### Required action
This exercise calls for the data below to be retyped exactly, minus any images.

### Input data
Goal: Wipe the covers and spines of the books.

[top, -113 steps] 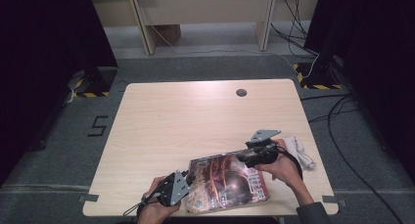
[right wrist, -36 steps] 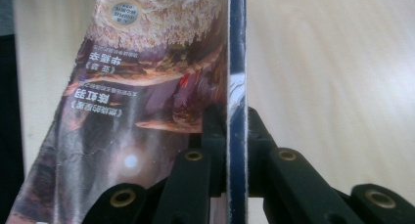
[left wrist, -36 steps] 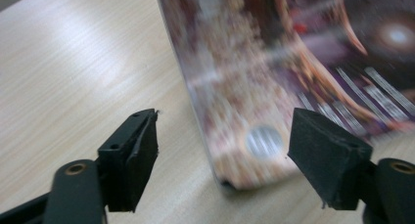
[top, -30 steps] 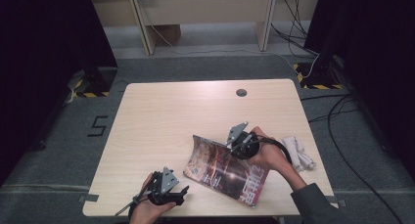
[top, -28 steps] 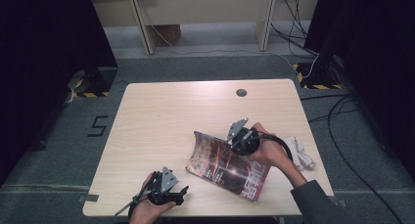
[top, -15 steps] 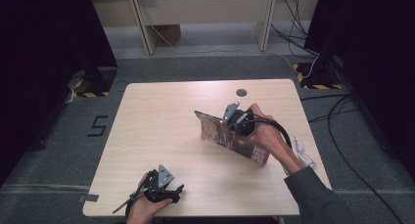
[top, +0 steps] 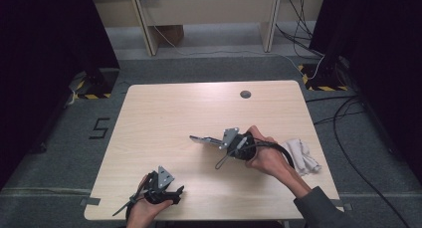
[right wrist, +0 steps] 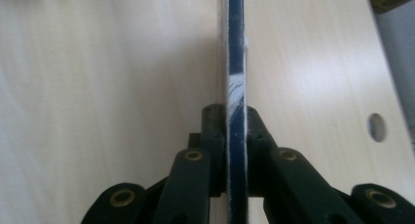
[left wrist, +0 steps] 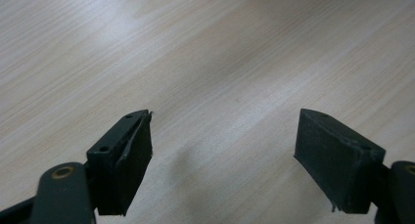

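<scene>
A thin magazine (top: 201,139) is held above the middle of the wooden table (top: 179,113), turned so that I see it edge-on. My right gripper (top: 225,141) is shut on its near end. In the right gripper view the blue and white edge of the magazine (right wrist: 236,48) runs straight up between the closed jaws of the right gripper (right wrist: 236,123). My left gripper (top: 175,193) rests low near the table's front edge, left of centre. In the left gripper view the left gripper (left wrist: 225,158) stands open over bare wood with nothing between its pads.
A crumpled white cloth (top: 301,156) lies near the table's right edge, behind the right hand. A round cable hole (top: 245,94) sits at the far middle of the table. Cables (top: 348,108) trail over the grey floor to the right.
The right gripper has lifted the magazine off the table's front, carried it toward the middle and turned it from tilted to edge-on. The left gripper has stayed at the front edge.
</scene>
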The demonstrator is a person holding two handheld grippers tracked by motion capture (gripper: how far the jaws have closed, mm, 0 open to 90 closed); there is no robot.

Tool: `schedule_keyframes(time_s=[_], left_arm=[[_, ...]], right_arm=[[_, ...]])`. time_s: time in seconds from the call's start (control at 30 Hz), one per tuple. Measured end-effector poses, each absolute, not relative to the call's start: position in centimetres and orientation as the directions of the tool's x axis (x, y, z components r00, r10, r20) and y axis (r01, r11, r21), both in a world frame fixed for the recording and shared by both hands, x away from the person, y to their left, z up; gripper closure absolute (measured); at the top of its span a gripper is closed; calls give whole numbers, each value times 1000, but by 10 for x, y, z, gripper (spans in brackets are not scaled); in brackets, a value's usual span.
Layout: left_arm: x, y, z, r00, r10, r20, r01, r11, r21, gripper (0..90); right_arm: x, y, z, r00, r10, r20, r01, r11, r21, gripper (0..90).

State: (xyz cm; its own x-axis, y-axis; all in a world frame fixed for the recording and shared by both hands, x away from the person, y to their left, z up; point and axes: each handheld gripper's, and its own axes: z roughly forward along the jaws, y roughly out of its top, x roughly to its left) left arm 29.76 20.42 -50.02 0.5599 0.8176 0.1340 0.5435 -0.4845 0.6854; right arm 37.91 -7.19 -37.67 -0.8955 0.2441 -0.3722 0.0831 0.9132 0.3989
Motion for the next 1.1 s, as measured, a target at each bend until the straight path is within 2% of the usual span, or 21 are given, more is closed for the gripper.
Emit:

### Response box
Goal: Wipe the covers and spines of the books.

[top, -113 steps] 
[right wrist, -36 steps] 
[left wrist, -36 steps] 
[top, -30 steps] 
[top, -28 steps] 
[top, -15 steps] 
[top, +0 steps] 
[right wrist, +0 steps] 
[left wrist, +0 steps] 

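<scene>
A thin magazine (top: 201,139) is held above the middle of the wooden table (top: 179,113), turned so that I see it edge-on. My right gripper (top: 225,141) is shut on its near end. In the right gripper view the blue and white edge of the magazine (right wrist: 236,48) runs straight up between the closed jaws of the right gripper (right wrist: 236,123). My left gripper (top: 175,193) rests low near the table's front edge, left of centre. In the left gripper view the left gripper (left wrist: 225,158) stands open over bare wood with nothing between its pads.
A crumpled white cloth (top: 301,156) lies near the table's right edge, behind the right hand. A round cable hole (top: 245,94) sits at the far middle of the table. Cables (top: 348,108) trail over the grey floor to the right.
The right gripper has lifted the magazine off the table's front, carried it toward the middle and turned it from tilted to edge-on. The left gripper has stayed at the front edge.
</scene>
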The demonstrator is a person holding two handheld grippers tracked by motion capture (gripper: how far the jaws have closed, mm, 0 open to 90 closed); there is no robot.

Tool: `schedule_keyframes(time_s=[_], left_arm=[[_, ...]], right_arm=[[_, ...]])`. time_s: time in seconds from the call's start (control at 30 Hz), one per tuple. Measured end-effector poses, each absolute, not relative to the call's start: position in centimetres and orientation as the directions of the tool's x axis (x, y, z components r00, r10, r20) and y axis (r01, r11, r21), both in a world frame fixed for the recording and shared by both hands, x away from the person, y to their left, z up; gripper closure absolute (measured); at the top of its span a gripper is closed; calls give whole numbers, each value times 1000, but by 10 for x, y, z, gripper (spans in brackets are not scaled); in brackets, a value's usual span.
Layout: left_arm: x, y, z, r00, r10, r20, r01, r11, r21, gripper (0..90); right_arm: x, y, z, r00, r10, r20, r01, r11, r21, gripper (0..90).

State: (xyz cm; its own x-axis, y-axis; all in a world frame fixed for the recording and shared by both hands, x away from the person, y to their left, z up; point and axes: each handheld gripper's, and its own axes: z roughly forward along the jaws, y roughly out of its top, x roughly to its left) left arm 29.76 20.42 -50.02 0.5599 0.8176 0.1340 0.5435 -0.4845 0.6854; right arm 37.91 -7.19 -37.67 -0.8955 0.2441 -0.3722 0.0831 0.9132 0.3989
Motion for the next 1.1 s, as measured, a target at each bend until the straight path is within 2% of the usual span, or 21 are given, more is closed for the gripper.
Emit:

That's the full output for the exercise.